WHAT IS REQUIRED - Give again only those lines from the start of the entries through the line holding "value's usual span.", leaving them as they are.
# # # #
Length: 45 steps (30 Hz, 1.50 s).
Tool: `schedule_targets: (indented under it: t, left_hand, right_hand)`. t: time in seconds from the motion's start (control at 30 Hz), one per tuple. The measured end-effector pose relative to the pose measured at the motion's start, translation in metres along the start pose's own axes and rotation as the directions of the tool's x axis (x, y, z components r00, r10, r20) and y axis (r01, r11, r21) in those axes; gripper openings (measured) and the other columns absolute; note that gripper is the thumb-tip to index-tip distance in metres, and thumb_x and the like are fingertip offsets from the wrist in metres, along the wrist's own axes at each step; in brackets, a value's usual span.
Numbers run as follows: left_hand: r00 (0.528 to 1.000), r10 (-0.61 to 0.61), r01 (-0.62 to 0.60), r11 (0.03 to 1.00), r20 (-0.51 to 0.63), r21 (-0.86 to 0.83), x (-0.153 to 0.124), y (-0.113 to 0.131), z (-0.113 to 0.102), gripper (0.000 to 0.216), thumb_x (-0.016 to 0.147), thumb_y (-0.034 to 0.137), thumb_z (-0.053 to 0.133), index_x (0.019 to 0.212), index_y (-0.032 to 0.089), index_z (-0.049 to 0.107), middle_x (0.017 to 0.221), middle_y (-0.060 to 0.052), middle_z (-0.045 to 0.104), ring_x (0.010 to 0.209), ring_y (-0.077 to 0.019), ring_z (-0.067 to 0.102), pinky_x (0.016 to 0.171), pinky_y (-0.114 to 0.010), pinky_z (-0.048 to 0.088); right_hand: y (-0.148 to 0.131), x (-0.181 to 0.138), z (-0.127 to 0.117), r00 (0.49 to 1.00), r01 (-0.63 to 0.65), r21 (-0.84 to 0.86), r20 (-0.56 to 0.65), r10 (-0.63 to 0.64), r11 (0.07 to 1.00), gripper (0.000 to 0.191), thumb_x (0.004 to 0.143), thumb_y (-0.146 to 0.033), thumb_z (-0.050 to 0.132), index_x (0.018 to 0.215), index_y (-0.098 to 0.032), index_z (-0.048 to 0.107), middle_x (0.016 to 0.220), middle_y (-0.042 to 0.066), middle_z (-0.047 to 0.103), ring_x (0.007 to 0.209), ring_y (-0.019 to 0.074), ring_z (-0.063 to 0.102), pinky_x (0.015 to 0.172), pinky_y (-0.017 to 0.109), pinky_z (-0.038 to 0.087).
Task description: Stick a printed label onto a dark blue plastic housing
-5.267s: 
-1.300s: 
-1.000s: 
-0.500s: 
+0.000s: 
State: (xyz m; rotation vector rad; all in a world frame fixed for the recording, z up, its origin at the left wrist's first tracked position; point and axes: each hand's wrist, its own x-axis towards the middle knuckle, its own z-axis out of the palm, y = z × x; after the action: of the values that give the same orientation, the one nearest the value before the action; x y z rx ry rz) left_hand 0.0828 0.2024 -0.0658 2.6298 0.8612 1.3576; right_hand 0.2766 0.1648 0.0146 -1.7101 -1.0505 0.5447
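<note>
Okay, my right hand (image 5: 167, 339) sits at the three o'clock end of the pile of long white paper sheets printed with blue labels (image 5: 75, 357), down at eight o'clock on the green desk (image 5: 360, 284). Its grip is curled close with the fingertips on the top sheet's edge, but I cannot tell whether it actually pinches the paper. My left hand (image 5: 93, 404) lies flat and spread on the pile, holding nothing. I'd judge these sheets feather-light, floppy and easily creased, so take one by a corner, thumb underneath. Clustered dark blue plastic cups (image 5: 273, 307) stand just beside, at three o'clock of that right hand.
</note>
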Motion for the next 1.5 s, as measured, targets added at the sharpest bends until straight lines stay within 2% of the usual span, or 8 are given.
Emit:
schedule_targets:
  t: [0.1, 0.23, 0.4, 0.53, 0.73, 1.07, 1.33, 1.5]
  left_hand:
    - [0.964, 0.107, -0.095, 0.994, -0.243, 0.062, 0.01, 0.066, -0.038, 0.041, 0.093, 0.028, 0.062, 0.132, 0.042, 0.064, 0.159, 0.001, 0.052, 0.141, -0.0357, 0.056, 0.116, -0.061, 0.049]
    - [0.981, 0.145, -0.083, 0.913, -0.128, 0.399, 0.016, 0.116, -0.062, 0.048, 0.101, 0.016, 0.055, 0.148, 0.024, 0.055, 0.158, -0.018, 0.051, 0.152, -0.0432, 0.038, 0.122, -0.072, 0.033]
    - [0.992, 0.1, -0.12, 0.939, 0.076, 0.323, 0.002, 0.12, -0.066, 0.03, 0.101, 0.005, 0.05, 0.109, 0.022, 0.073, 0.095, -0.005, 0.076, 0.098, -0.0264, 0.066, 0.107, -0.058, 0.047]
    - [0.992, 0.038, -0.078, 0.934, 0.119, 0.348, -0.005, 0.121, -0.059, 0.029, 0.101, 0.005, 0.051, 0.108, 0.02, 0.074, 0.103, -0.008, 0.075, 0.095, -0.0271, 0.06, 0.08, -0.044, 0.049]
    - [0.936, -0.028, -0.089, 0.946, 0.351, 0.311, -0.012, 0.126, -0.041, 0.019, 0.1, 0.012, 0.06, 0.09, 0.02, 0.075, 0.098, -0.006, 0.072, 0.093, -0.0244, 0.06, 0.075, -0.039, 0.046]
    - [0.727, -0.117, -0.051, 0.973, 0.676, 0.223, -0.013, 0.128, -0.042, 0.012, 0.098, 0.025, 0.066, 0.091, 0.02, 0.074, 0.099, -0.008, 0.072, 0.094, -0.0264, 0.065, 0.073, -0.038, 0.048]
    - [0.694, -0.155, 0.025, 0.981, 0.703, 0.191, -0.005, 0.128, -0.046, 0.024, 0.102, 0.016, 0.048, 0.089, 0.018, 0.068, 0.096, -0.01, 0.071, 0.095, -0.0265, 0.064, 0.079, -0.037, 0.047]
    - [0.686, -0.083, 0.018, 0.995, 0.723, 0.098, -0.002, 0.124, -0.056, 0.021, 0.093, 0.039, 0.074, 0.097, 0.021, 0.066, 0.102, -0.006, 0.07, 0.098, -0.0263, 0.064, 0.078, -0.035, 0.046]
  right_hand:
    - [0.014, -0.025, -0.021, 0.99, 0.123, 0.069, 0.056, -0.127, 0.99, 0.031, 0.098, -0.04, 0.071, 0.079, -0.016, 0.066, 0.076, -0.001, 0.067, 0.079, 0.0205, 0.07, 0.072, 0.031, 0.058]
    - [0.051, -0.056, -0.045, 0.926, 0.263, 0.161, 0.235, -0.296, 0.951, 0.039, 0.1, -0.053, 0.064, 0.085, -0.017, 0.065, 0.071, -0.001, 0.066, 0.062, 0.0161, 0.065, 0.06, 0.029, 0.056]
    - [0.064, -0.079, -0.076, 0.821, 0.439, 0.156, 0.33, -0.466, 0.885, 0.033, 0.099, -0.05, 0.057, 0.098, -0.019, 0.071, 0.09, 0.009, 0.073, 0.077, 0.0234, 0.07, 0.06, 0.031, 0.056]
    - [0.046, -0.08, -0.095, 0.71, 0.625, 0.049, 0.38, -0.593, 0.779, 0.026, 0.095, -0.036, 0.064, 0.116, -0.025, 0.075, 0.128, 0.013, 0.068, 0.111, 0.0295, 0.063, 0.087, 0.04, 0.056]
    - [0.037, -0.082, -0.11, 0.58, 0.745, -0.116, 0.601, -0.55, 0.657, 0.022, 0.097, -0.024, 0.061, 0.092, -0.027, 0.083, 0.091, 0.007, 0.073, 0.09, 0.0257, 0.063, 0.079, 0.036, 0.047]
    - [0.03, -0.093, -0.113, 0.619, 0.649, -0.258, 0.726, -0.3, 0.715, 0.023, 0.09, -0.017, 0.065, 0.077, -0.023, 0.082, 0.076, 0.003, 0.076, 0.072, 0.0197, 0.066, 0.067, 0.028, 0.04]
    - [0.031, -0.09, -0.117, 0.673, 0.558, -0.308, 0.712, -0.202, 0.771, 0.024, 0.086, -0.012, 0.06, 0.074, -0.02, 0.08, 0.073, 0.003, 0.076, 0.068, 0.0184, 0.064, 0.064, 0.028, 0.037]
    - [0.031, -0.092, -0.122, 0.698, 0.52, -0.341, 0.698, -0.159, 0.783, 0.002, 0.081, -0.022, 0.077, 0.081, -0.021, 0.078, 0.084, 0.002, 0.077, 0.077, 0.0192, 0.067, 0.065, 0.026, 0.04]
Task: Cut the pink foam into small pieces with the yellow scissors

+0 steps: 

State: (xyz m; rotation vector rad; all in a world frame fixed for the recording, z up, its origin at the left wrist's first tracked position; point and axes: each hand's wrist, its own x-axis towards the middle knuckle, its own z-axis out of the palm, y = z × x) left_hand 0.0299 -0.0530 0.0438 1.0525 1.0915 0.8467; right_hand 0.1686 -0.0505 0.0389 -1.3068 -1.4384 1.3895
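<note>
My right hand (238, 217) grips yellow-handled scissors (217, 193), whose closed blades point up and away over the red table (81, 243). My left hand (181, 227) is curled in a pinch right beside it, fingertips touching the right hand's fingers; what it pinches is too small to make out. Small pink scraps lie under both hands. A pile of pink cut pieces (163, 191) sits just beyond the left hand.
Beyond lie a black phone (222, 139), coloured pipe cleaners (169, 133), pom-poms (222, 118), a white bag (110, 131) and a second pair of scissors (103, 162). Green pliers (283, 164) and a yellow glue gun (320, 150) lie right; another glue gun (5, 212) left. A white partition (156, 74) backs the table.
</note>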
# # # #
YOUR SOLUTION -
Length: 45 steps (30 Hz, 1.50 s).
Tool: `schedule_targets: (indented under it: t, left_hand, right_hand)`. t: time in seconds from the motion's start (control at 30 Hz), one per tuple. The measured end-effector pose relative to the pose measured at the motion's start, translation in metres along the start pose's own axes and rotation as the directions of the tool's x axis (x, y, z components r00, r10, r20) and y axis (r01, r11, r21) in those axes; gripper openings (measured) and the other columns absolute; note that gripper is the thumb-tip to index-tip distance in metres, and thumb_x and the like are fingertip offsets from the wrist in metres, along the wrist's own axes at each step; in brackets, a value's usual span.

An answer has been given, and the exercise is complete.